My wife and I had finally put our 1-year-old to sleep and were sipping soup and listening to a student tell a story about his adventures traveling on a motorcycle in Thailand. Suddenly, a sharp, oddly calm, almost robotic announcement came over loudspeakers.
“Tzeva Adom – Code Red.” We know that we have 15 seconds to run to a bomb shelter as a rocket speeds towards us. This is not a test.
There goes Shabbat dinner.
We all bolt up and, as if practiced, run to the bomb shelter at the back of the house. Ten seconds left.
I run into our bedroom and scoop the sleeping baby out of his crib. Like a football player running downfield. I hold him under one arm and guide people down the hallway to the shelter with my other. Tzeva adom…tzeva adom…tzeva adom…three seconds left.
We dive into the shelter and slam shut the heavy vault door just as the first blasts shake the walls and rattle the roof. From the window which was open a crack we see bright blasts illuminating the sky. The light of the Shabbat candles is replaced by the darkness of the bomb shelter.
With shocked stares the guests whisper to one another wondering how long this will continue. Our sleepy 1-year-old claps his hands and screams BOOM BOOM, the same way that he would if he knocked a box of cereal off the table. For him, this is about the same thing as a falling cereal box. For the rest of us, the muscles in our backs tense up and adrenaline courses through our bodies as we realize that rockets are attracted to our Shabbat dinner just as the guests are.
Ten minutes later, we leave the shelter to sit around the table once again and pretend that things are normal. After a second barrage of rockets half an hour later, we decide to leave our son in the bomb shelter overnight with the other kids. At least we will not need to wake them up if more rockets are fired at us. Indeed, at 2 a.m., when we are awakened by an ear deafening announcement “Tzeva Adom – Code Red,” we jump out of bed and are in the bomb shelter within 15 seconds, happy that our son did not wake up from the alarms and the blasts.

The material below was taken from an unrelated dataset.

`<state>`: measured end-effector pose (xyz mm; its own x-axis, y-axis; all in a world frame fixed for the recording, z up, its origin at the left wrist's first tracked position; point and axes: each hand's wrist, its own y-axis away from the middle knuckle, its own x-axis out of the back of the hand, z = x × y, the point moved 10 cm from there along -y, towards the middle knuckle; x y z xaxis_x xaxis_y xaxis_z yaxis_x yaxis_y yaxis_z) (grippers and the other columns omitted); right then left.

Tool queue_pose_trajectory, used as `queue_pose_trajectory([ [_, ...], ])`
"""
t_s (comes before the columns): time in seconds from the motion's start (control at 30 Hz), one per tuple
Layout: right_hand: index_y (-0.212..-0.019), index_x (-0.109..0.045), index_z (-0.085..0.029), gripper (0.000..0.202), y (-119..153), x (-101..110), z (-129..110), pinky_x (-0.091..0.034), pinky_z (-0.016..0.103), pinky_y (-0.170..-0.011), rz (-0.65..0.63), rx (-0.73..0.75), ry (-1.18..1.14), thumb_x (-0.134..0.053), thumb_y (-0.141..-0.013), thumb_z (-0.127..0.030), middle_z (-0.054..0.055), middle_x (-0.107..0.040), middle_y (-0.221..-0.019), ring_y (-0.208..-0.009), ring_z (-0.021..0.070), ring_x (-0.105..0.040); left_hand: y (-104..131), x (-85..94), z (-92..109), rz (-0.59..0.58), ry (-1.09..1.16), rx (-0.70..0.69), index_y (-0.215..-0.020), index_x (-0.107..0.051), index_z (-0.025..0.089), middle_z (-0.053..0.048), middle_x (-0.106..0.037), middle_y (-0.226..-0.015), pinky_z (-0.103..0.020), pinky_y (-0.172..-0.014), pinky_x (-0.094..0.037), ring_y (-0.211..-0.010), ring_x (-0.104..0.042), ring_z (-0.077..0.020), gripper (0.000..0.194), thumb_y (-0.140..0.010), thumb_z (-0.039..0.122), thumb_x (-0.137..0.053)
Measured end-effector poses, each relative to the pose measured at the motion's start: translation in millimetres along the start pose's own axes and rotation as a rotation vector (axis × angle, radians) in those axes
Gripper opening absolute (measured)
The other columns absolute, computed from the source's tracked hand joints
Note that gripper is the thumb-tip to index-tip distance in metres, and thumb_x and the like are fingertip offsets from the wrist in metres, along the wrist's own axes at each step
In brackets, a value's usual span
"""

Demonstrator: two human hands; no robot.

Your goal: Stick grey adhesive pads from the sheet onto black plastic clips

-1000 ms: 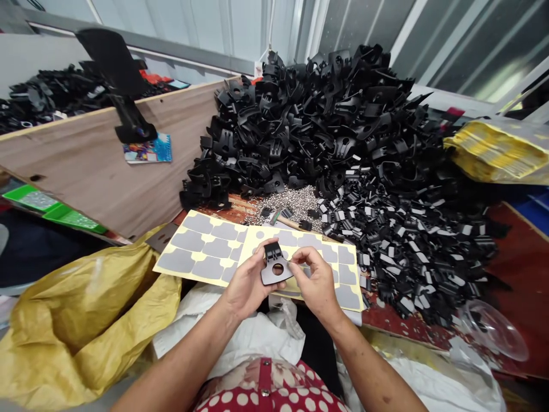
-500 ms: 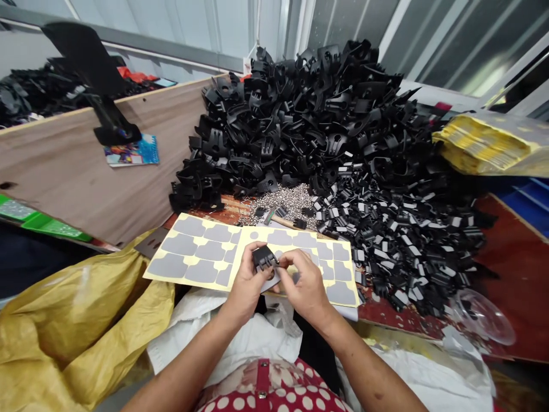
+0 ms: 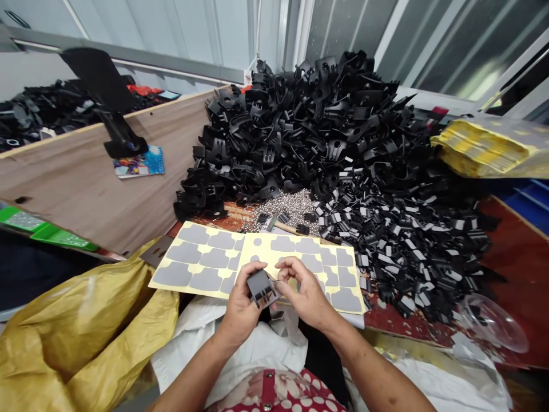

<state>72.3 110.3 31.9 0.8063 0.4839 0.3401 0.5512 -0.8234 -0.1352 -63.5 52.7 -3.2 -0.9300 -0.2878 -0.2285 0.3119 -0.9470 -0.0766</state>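
Note:
My left hand is closed around a black plastic bracket with prongs along its lower edge. At the bracket's right side, the thumb and fingers of my right hand are pinched together; what lies between the fingertips is too small to make out. Under and behind both hands lies a yellow backing sheet with rows of grey stickers. Beyond the sheet, a small tool with a wooden handle lies beside a heap of small shiny metal pieces.
A tall pile of black plastic parts fills the back of the red table. Small black-and-grey pieces spread to its right. A wooden board stands left, a stack of yellow-edged sheets right, and a clear plastic lid near the front edge.
The bracket has turned in my left hand, so its broad smooth face now shows more. Both hands sit slightly lower in view, and the whole scene has shifted a little downward.

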Motion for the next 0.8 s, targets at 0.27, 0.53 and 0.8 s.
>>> queue_pose_trajectory([
  [0.27, -0.089, -0.075, -0.02, 0.012, -81.7, 2.9, 22.7, -0.05, 0.025, -0.065, -0.231, 0.034, 0.176, -0.064, -0.087, -0.018, -0.002, -0.069, -0.076, -0.069, 0.0145, -0.062, 39.9, 35.7, -1.0, -0.322, -0.332, 0.061, -0.132, -0.071, 0.039, -0.007, -0.072, -0.128, -0.045, -0.111, -0.048, -0.123, -0.064, -0.0309, 0.05, -0.089, 0.015, -0.059],
  [0.53, -0.117, -0.069, -0.014, 0.032, -259.1, 38.0, 33.9, -0.048, 0.042, -0.102, 0.256, -0.002, 0.435, -0.06, -0.087, -0.005, 0.012, -0.072, -0.113, -0.102, 0.0229, -0.065, 37.4, 64.5, -10.0, -0.172, -0.452, 0.095, -0.12, -0.077, 0.039, -0.007, -0.077, -0.114, -0.037, -0.092, -0.059, -0.102, -0.073, -0.0284, 0.03, -0.094, 0.032, -0.063],
  [0.8, -0.106, -0.076, -0.023, 0.027, -193.7, 16.0, -19.9, -0.051, 0.04, -0.104, 0.171, 0.162, 0.272, -0.064, -0.087, -0.007, 0.004, -0.076, -0.109, -0.105, 0.021, -0.067, 3.3, 84.6, 2.9, 0.148, -0.243, 0.133, -0.122, -0.073, 0.029, -0.009, -0.073, -0.117, -0.034, -0.092, -0.057, -0.107, -0.069, -0.0288, 0.043, -0.08, 0.035, -0.082],
])
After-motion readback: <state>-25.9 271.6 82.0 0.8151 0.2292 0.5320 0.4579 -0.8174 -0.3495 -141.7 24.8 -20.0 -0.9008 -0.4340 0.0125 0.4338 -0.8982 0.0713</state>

The Tzeva Adom announcements were followed by more distant blasts as the Israeli army retaliated and attempted to stop the rocket barrage. 3 a.m, I lay in my bed, wide awake, listening to the buzz of helicopters and drones overhead.
In the morning, the sun was shining and the sky was quiet. It was as if nothing had happened the night before.

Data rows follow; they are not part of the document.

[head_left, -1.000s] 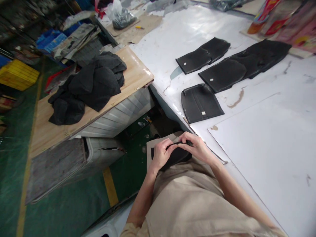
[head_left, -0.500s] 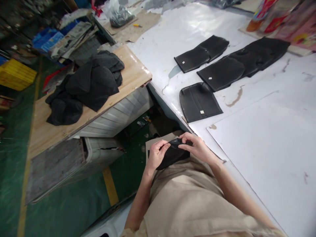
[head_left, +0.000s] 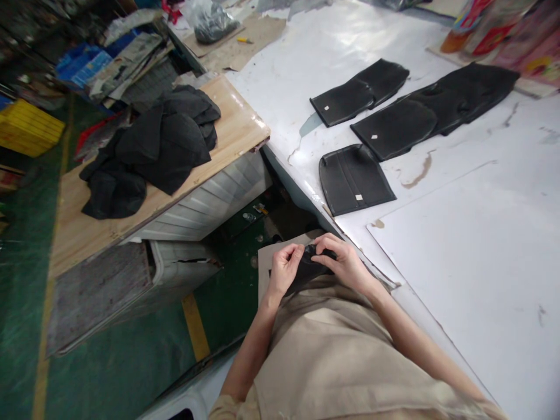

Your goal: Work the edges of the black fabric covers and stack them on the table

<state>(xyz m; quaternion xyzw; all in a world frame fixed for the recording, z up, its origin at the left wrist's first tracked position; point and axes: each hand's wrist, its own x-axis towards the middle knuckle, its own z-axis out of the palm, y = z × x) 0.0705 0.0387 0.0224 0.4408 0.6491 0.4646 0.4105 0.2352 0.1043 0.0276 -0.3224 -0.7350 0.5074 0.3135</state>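
Observation:
Close to my body, a piece of black leather-like material lies over a brown cardboard sheet. My left hand pinches the top edge of this piece between thumb and fingers. Just to its right, my right hand grips the same edge, fingers bent round it. The part between the fingertips is bunched and partly hidden. On the white table beside my hands lie a squarish black piece, a long black piece and a shorter black piece, each with a small white tag.
A pile of dark cloth rests on the wooden board at left. A gap with green floor separates it from the white table. Farther off are a plastic bag, a yellow cutter and a yellow crate.
My left hand has shifted slightly right and up, nearer my right hand. My right hand has moved a little left, and the black material between them is more bunched.

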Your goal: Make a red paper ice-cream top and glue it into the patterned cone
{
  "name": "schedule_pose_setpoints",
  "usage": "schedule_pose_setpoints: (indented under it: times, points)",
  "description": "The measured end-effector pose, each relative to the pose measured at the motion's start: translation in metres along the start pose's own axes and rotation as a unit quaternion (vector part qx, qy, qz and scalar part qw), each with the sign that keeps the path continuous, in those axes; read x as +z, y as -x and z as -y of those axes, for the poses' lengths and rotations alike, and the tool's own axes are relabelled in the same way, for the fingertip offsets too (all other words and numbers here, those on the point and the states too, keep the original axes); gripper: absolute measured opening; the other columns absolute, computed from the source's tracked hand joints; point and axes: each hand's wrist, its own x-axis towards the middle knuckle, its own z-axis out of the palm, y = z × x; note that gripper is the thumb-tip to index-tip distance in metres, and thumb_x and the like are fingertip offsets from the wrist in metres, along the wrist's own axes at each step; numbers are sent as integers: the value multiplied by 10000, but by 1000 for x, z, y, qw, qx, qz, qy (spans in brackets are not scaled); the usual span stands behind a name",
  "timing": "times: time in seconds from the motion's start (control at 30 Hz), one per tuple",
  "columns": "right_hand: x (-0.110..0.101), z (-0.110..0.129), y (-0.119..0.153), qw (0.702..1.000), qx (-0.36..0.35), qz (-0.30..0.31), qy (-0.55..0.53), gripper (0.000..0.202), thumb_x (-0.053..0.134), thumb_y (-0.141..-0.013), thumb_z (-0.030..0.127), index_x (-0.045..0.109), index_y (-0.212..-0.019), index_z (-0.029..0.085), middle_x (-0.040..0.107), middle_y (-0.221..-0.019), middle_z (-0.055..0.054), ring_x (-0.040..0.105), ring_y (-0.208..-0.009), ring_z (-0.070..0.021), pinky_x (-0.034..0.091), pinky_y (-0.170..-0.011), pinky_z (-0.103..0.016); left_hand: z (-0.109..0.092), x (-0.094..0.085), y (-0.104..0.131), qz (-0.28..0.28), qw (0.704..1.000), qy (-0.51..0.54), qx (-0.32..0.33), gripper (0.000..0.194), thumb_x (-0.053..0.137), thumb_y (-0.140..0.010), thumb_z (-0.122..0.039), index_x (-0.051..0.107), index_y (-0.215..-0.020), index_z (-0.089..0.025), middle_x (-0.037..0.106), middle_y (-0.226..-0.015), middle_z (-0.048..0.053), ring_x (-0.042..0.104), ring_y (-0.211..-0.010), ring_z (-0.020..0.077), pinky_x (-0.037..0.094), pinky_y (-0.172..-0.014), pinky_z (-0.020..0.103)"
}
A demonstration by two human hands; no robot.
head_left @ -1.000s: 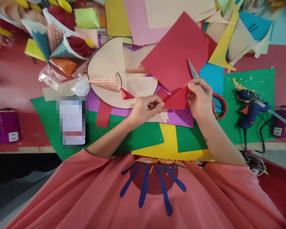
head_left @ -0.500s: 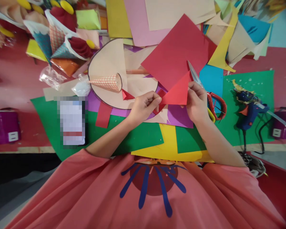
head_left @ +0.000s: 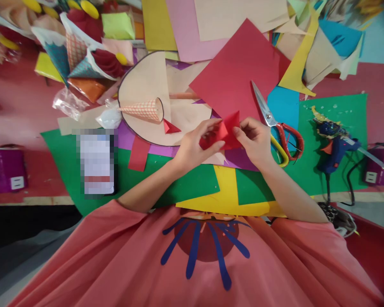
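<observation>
Both my hands hold a piece of red paper (head_left: 231, 131), bent and folded in front of me. My left hand (head_left: 199, 143) has thumb and fingers around its left part. With thumb and fingertips, my right hand (head_left: 254, 138) pinches the right edge. Scissors (head_left: 269, 117) with red and yellow handles lie just right of my right hand, blades partly over a large red sheet (head_left: 240, 68). Left of my left hand, a small folded red paper piece (head_left: 172, 127) and a checked paper cone (head_left: 144, 111) rest on a round beige paper disc (head_left: 141, 81) with a dark edge.
A phone (head_left: 98, 164) with a blurred screen lies at left on green paper. At right is a blue glue gun (head_left: 333, 153) with a cord. Paper ice-cream cones (head_left: 80, 47) stand at upper left. Paper scraps (head_left: 323, 51) pile up at upper right.
My right hand has moved left, closer to my left hand. The red paper, a flat triangle before, is now curled between them. The scissors' blades and pivot show more fully.
</observation>
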Motion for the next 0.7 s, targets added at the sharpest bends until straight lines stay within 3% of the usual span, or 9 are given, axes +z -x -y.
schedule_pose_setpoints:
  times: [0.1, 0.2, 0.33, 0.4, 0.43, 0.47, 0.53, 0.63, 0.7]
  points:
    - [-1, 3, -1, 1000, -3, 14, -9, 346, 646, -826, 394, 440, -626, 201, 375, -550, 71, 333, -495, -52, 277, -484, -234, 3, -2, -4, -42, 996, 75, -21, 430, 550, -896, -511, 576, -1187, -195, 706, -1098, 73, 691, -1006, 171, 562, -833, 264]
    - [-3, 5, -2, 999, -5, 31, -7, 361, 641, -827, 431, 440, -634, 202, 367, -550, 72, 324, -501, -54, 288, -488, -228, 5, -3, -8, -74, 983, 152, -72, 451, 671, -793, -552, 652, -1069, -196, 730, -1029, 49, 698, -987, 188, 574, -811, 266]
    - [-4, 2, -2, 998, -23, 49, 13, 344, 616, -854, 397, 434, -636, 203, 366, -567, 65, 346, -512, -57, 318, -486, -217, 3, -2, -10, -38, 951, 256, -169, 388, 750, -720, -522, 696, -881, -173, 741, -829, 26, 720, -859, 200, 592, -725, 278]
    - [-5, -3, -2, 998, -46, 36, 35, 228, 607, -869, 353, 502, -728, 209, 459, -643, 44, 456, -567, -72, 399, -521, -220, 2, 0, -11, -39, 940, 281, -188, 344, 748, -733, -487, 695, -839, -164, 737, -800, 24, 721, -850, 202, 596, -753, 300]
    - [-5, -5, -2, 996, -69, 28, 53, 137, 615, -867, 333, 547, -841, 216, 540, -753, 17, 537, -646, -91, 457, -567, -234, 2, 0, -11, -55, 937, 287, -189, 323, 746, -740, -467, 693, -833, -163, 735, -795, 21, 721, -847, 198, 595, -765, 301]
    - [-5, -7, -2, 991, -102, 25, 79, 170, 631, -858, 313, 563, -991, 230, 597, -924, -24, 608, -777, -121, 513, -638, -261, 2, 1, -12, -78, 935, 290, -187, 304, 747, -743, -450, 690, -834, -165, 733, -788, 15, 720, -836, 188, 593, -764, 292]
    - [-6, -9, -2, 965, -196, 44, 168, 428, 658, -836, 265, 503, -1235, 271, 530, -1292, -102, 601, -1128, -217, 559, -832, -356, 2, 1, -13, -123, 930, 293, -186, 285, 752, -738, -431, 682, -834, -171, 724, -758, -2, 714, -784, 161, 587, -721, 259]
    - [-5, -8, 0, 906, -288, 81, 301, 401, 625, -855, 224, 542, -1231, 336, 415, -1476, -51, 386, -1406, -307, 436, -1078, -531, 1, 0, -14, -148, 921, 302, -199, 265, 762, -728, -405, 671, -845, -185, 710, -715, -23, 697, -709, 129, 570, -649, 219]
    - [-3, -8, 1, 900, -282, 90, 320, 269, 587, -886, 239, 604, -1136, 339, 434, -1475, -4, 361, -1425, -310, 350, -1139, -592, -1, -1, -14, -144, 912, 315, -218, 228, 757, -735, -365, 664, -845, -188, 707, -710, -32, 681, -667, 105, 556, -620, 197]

The news reported “The Israeli army said that Palestinians launched 10 rockets from Gaza into Israel on Friday evening, eight of which were intercepted. Police said that a home in the southern city of Sderot sustained a direct hit, causing damage but no casualties.”

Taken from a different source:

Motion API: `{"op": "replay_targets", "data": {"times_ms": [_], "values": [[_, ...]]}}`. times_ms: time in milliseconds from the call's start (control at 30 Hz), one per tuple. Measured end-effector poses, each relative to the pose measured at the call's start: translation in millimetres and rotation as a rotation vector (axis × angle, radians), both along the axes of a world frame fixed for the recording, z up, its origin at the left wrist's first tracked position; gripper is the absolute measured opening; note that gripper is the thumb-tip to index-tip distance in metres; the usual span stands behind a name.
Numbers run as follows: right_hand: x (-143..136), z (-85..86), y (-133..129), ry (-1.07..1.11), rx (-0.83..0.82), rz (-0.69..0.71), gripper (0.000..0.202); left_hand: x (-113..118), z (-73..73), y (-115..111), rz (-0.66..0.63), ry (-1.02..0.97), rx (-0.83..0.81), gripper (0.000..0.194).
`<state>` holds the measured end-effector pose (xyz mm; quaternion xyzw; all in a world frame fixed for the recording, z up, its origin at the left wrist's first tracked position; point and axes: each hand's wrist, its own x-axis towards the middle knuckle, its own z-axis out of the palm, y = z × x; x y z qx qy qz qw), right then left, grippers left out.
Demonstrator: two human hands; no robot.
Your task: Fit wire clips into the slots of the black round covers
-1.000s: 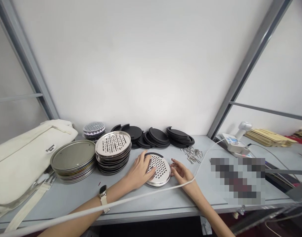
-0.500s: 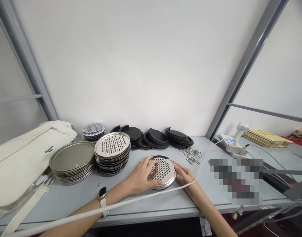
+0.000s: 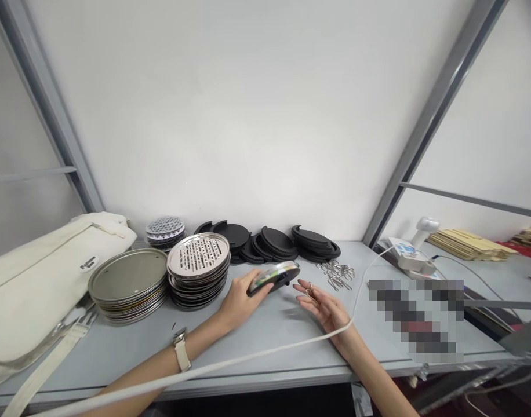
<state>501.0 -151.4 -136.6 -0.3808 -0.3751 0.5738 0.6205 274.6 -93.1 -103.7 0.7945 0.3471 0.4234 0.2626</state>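
Note:
A round disc assembly [image 3: 275,277], black on its lower face with a coloured rim, is tilted above the table. My left hand [image 3: 243,298] grips its left side. To the right, apart from the disc, my right hand [image 3: 324,307] has its palm turned up and its fingers spread around a small metal clip [image 3: 309,292]. Similar metal clips [image 3: 337,273] lie in a loose pile behind that hand. Left of my hands stand a stack of perforated metal discs [image 3: 199,258] and a wider stack of plain grey-green discs [image 3: 128,275].
Black round holders [image 3: 274,240] lie along the wall. A smaller perforated stack [image 3: 164,226] stands behind. At the left is a cream bag [image 3: 43,278]. A white cable [image 3: 257,353] crosses in front of my arms. Scanner [image 3: 422,229] and wooden pieces [image 3: 469,243] are at the right.
The disc has been lifted and tipped over in my left hand, so its perforated face no longer shows. My right hand has let go of it and turned palm up.

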Motion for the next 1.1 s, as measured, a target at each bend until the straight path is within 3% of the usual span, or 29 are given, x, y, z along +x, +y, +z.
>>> {"op": "replay_targets", "data": {"times_ms": [133,333,433,700,867,1100], "values": [[-2.2,-1.6,2.5,-0.083,0.029,-0.028,0.037,1.4,-3.9,9.6,0.101,-0.186,-0.089,0.032],[1.2,-9.8,7.1,-0.218,0.082,-0.097,0.035,6.5,-22.9,21.5,-0.053,-0.262,-0.425,0.040],[3.3,-11.1,6.8,-0.324,0.128,-0.153,0.031,8.5,-30.9,23.0,-0.091,-0.233,-0.487,0.041],[3.5,-8.7,4.1,-0.360,0.127,-0.184,0.040,7.7,-41.2,28.2,-0.083,-0.159,-0.440,0.033],[1.9,-9.0,6.4,-0.371,0.146,-0.173,0.040,7.6,-46.7,31.0,0.019,-0.129,-0.370,0.028],[0.7,-11.7,9.2,-0.371,0.120,-0.181,0.031,7.1,-41.3,24.4,0.011,-0.032,-0.223,0.025]]}}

The dry, factual report, belies the fact that WE got bombed at Friday night dinner! That thousands of families cower in fear on both sides of a border as rockets glare and bombs are bursting in the air. That babies are scooped up in the middle of the night and carried like footballs to bomb shelters. That Shabbat dinner involves more running than eating.
As I stroll to synagogue on that quiet morning all I can think about is the song with which we began Shabbat dinner.
“Shalom Aleichem malachei hashareit…”
“Peace unto you, ministering angels, messengers of the Most High, of the supreme King of kings, the Holy One, blessed be He.”
Peace unto you and peace unto us all.